• **Goal of the exercise**
Print each line from the start of the records below up through the line where "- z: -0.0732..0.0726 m" is found, exactly as given.

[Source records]
----

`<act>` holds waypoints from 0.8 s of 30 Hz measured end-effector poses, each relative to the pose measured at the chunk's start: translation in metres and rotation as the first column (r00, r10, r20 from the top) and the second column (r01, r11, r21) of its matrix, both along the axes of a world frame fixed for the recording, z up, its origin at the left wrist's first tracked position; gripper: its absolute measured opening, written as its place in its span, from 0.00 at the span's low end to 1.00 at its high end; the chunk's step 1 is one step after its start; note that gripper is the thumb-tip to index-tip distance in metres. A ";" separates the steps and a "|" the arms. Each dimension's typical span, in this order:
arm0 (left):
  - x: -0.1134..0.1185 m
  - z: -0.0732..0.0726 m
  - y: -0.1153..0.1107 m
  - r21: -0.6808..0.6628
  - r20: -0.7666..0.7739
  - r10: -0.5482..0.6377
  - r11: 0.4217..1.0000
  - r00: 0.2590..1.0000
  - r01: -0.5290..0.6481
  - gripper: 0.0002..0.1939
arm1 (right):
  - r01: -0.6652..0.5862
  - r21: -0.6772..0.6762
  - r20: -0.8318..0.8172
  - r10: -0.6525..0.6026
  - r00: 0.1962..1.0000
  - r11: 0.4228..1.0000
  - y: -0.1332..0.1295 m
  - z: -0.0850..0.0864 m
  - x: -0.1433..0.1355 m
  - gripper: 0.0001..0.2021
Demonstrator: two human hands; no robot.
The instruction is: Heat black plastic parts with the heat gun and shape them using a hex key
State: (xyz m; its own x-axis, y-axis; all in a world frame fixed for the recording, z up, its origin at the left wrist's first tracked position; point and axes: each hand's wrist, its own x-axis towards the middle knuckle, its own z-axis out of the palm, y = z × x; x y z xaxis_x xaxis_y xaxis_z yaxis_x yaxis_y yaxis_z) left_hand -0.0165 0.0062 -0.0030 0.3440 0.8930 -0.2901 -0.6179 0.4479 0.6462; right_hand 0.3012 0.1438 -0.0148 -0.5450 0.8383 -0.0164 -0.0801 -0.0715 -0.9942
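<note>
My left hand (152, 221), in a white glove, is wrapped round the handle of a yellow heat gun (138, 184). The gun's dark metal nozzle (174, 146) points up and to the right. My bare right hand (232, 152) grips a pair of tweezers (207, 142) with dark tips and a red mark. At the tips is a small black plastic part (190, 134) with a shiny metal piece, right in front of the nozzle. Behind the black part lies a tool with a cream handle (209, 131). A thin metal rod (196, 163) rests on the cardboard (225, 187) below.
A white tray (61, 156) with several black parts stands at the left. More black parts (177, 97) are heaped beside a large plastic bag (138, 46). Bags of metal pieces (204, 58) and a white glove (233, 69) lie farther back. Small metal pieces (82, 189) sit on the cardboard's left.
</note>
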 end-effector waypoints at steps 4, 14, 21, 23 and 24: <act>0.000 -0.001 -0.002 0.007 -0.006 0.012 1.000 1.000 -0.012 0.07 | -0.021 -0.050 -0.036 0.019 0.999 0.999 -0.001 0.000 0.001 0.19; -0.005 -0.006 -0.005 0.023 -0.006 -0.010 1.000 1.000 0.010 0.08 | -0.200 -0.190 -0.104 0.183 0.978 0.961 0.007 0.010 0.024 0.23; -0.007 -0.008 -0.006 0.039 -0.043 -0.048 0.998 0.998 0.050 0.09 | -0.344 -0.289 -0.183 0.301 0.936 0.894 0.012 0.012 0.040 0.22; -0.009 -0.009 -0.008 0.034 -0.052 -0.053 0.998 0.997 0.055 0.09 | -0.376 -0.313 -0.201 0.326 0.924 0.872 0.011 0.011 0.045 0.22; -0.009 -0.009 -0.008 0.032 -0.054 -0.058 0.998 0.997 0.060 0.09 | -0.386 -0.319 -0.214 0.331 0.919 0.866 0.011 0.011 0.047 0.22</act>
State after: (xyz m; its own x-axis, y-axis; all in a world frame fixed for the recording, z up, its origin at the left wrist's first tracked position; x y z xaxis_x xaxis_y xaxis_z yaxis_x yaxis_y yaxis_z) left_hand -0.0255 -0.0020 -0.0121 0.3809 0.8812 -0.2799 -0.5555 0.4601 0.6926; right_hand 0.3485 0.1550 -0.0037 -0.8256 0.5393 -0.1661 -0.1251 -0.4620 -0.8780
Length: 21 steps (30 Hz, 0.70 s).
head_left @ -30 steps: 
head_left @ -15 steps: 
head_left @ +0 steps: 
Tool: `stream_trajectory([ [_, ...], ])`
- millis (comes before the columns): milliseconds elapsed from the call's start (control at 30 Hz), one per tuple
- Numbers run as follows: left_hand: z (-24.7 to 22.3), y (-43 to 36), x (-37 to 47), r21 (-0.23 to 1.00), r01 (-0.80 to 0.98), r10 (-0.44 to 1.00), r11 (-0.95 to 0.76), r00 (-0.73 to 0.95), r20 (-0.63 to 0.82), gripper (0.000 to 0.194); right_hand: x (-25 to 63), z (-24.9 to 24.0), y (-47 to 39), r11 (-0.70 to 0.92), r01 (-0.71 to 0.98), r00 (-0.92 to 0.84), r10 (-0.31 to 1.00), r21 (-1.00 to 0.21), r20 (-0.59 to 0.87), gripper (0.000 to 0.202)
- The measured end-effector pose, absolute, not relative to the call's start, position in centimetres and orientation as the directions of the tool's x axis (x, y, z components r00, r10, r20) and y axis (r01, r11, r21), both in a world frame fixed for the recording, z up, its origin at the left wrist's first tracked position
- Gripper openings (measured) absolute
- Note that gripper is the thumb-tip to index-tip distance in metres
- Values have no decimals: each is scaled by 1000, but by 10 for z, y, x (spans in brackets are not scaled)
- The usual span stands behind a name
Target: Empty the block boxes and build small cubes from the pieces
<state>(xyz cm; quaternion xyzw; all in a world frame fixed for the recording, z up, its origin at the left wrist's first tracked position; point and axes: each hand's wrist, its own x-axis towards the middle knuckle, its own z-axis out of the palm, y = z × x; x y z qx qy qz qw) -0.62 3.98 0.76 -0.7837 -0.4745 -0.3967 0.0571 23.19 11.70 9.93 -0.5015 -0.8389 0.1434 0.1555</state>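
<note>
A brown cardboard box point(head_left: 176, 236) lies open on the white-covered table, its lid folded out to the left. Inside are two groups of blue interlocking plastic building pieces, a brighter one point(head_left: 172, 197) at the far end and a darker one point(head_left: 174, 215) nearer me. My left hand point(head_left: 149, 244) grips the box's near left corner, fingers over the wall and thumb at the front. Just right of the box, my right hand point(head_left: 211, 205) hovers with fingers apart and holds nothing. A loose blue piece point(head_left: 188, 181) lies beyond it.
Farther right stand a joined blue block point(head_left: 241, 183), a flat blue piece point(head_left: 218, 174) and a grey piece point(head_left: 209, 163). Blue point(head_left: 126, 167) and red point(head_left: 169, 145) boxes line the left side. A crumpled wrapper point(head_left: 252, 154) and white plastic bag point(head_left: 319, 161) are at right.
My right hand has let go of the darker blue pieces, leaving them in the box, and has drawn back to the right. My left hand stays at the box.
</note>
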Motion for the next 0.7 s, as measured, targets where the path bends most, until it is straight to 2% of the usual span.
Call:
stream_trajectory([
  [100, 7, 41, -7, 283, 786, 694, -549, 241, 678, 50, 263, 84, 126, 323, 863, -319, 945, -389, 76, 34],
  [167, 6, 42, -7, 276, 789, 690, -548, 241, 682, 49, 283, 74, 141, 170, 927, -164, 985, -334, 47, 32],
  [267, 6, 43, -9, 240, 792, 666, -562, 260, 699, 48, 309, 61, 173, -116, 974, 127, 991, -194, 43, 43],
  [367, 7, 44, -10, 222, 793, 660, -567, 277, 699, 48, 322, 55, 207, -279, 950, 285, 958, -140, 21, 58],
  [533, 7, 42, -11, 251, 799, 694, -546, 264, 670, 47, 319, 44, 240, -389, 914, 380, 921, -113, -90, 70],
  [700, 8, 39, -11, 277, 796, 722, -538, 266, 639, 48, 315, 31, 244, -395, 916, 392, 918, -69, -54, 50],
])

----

• **Result**
`<act>` holds waypoints from 0.8 s of 30 Hz measured end-effector poses, each relative to the pose measured at the chunk's start: translation in metres and rotation as the first column (r00, r10, r20 from the top) and the second column (r01, r11, r21) of its matrix, both along the axes of a world frame fixed for the recording, z up, its origin at the left wrist's first tracked position; gripper: its absolute measured opening, written as its place in its span, from 0.00 at the span's low end to 1.00 at its high end; the chunk's step 1 is one step after its start; note that gripper is the thumb-tip to index-tip distance in metres. A ";" separates the steps and a "|" the arms. Each dimension's typical span, in this order:
arm0 (left):
  - x: -0.1134..0.1185 m
  - z: -0.0732..0.0726 m

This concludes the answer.